■ **YOUR ASSIGNMENT**
With the images removed, transcribe the listing that follows exactly.

(DATA TO PROCESS Opens)

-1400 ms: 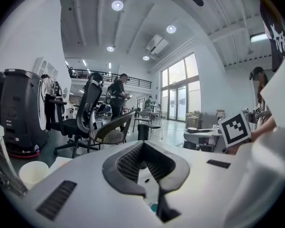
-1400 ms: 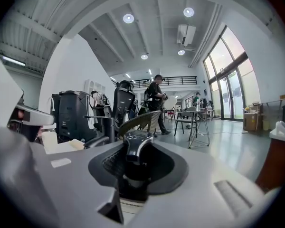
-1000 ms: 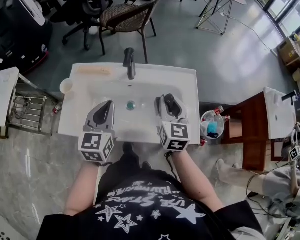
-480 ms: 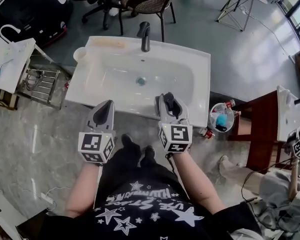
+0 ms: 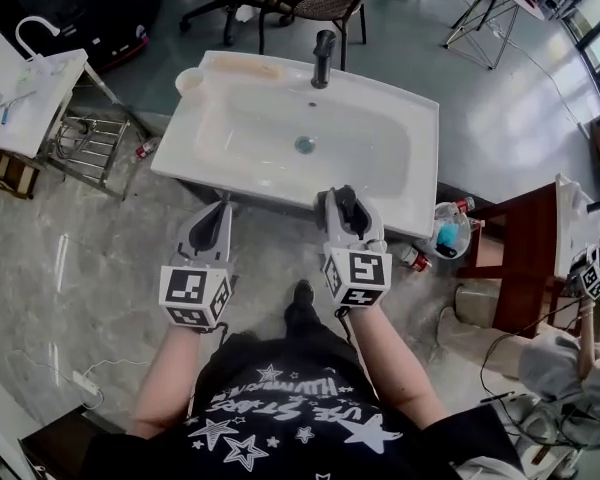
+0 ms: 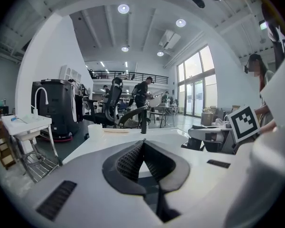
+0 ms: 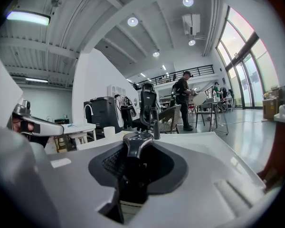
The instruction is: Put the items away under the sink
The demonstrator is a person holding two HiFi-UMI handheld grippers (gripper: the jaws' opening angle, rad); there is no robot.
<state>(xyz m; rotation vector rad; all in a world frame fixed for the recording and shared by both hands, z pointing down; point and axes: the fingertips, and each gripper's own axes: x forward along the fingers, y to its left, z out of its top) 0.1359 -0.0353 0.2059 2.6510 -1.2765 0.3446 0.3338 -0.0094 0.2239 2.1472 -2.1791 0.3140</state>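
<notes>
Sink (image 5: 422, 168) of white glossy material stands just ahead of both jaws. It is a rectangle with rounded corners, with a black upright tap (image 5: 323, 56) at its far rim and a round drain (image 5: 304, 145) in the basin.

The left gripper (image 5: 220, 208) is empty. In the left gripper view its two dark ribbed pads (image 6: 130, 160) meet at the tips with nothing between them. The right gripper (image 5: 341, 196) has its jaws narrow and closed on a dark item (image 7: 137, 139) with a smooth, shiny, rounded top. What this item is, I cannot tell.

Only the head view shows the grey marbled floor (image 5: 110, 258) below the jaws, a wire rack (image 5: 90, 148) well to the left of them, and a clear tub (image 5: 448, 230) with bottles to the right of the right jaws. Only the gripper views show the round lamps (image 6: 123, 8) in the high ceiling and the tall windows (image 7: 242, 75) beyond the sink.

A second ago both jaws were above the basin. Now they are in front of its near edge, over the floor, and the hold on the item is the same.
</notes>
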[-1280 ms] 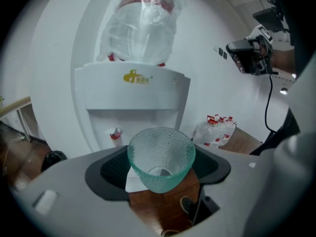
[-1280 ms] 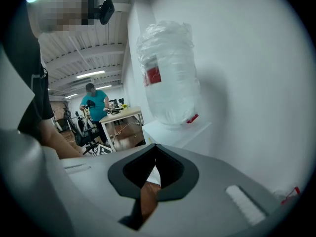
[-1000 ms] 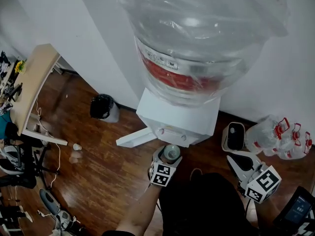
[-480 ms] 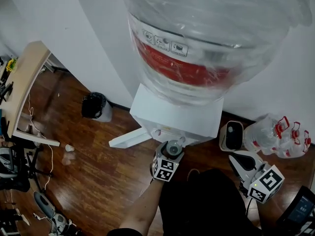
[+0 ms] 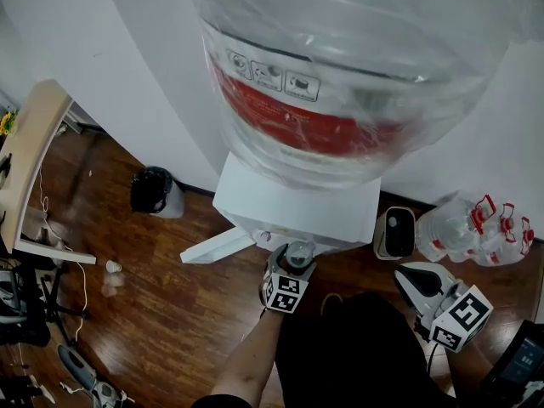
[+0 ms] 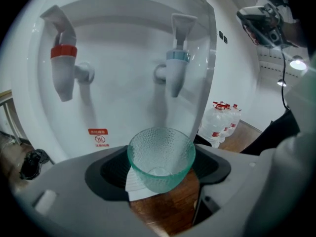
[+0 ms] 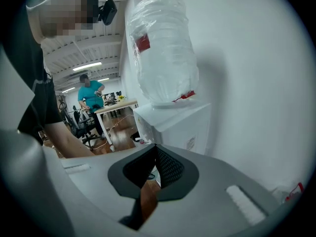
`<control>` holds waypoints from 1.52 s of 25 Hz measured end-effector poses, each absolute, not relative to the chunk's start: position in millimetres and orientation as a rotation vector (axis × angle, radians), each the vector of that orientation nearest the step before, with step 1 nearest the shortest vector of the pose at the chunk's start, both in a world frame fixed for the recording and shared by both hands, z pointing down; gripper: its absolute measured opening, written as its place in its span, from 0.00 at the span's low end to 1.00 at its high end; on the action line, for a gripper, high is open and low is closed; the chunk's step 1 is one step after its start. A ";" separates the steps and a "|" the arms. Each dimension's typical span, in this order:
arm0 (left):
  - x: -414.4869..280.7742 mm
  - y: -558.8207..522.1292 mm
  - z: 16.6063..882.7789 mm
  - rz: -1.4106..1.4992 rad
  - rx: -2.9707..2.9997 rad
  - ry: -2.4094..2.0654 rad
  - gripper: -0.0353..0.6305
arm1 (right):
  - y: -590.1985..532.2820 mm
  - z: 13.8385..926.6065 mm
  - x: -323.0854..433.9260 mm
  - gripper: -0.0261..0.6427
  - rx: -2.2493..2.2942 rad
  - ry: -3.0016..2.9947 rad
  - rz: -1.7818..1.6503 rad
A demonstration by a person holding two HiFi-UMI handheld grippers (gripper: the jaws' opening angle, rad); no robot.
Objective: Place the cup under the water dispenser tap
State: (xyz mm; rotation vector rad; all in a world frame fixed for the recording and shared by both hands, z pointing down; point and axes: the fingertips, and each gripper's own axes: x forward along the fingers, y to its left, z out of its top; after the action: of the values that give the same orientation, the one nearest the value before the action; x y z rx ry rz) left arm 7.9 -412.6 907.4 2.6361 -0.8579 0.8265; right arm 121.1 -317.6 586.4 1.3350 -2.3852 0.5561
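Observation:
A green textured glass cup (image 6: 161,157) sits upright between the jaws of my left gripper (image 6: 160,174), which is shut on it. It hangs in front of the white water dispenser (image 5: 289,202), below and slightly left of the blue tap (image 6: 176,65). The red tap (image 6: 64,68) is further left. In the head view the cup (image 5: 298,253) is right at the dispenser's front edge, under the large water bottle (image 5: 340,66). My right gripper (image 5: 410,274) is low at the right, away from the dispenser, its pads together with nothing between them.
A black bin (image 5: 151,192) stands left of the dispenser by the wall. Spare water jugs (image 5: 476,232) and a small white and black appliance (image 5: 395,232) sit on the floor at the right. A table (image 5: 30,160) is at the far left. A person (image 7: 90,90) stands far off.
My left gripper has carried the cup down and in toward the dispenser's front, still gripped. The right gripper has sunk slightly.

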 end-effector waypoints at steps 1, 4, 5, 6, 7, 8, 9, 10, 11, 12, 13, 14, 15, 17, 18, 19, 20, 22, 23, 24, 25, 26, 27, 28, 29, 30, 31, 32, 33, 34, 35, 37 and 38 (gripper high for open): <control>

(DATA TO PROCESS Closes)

■ **ANSWER SECTION**
-1400 ms: 
-1400 ms: 
-1000 ms: 
-480 ms: 
+0 ms: 
+0 ms: 
+0 ms: 
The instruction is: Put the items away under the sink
The demonstrator is a person holding two HiFi-UMI handheld grippers (gripper: the jaws' opening angle, rad); there is no robot.
<state>(xyz m; rotation vector rad; all in a world frame fixed for the recording and shared by both hands, z pointing down; point and axes: the fingertips, and each gripper's own axes: x forward along the fingers, y to its left, z out of its top) 0.1359 -0.0353 0.2059 2.6510 -1.2765 0.3446 0.3338 -0.0094 0.2239 2.1472 -2.1791 0.3140</state>
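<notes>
Sink (image 5: 422, 168) of white glossy material stands just ahead of both jaws. It is a rectangle with rounded corners, with a black upright tap (image 5: 323, 56) at its far rim and a round drain (image 5: 304, 145) in the basin.

The left gripper (image 5: 220, 208) is empty. In the left gripper view its two dark ribbed pads (image 6: 130, 160) meet at the tips with nothing between them. The right gripper (image 5: 341, 196) has its jaws narrow and closed on a dark item (image 7: 137, 139) with a smooth, shiny, rounded top. What this item is, I cannot tell.

Only the head view shows the grey marbled floor (image 5: 110, 258) below the jaws, a wire rack (image 5: 90, 148) well to the left of them, and a clear tub (image 5: 448, 230) with bottles to the right of the right jaws. Only the gripper views show the round lamps (image 6: 123, 8) in the high ceiling and the tall windows (image 7: 242, 75) beyond the sink.

A second ago both jaws were above the basin. Now they are in front of its near edge, over the floor, and the hold on the item is the same.
</notes>
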[-1280 ms] 
[-1280 ms] 
[-1000 ms] 
[-480 ms] 
[+0 ms] 
[+0 ms] 
[+0 ms] 
`<control>` holds waypoints from 1.52 s of 25 Hz measured end-effector poses, each absolute, not relative to the chunk's start: position in millimetres and orientation as a rotation vector (axis × angle, radians), each the vector of that orientation nearest the step before, with step 1 nearest the shortest vector of the pose at the chunk's start, both in a world frame fixed for the recording and shared by both hands, z pointing down; gripper: its absolute measured opening, written as its place in its span, from 0.00 at the span's low end to 1.00 at its high end; on the action line, for a gripper, high is open and low is closed; the chunk's step 1 is one step after its start. A ";" separates the steps and a "|" the arms. Each dimension's typical span, in this order:
arm0 (left):
  - x: -414.4869..280.7742 mm
  - y: -558.8207..522.1292 mm
  - z: 16.6063..882.7789 mm
  - rz: -1.4106..1.4992 rad
  - rx: -2.9707..2.9997 rad
  - ry: -2.4094..2.0654 rad
  - gripper: -0.0353..0.6305
arm1 (right):
  - y: -590.1985..532.2820 mm
  - z: 13.8385..926.6065 mm
  - x: -323.0854..433.9260 mm
  - gripper: -0.0261..0.6427
  - rx: -2.2493..2.2942 rad
  - ry: -3.0016..2.9947 rad
  - rz: -1.7818..1.6503 rad
A demonstration by a person holding two HiFi-UMI handheld grippers (gripper: the jaws' opening angle, rad); no robot.
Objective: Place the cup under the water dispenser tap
State: (xyz mm; rotation vector rad; all in a world frame fixed for the recording and shared by both hands, z pointing down; point and axes: the fingertips, and each gripper's own axes: x forward along the fingers, y to its left, z out of its top; after the action: of the values that give the same orientation, the one nearest the value before the action; x y z rx ry rz) left arm 7.9 -412.6 907.4 2.6361 -0.8579 0.8265; right arm 121.1 -317.6 586.4 1.3350 -2.3852 0.5561
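Observation:
A green textured glass cup (image 6: 161,157) sits upright between the jaws of my left gripper (image 6: 160,174), which is shut on it. It hangs in front of the white water dispenser (image 5: 289,202), below and slightly left of the blue tap (image 6: 176,65). The red tap (image 6: 64,68) is further left. In the head view the cup (image 5: 298,253) is right at the dispenser's front edge, under the large water bottle (image 5: 340,66). My right gripper (image 5: 410,274) is low at the right, away from the dispenser, its pads together with nothing between them.
A black bin (image 5: 151,192) stands left of the dispenser by the wall. Spare water jugs (image 5: 476,232) and a small white and black appliance (image 5: 395,232) sit on the floor at the right. A table (image 5: 30,160) is at the far left. A person (image 7: 90,90) stands far off.
My left gripper has carried the cup down and in toward the dispenser's front, still gripped. The right gripper has sunk slightly.
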
 end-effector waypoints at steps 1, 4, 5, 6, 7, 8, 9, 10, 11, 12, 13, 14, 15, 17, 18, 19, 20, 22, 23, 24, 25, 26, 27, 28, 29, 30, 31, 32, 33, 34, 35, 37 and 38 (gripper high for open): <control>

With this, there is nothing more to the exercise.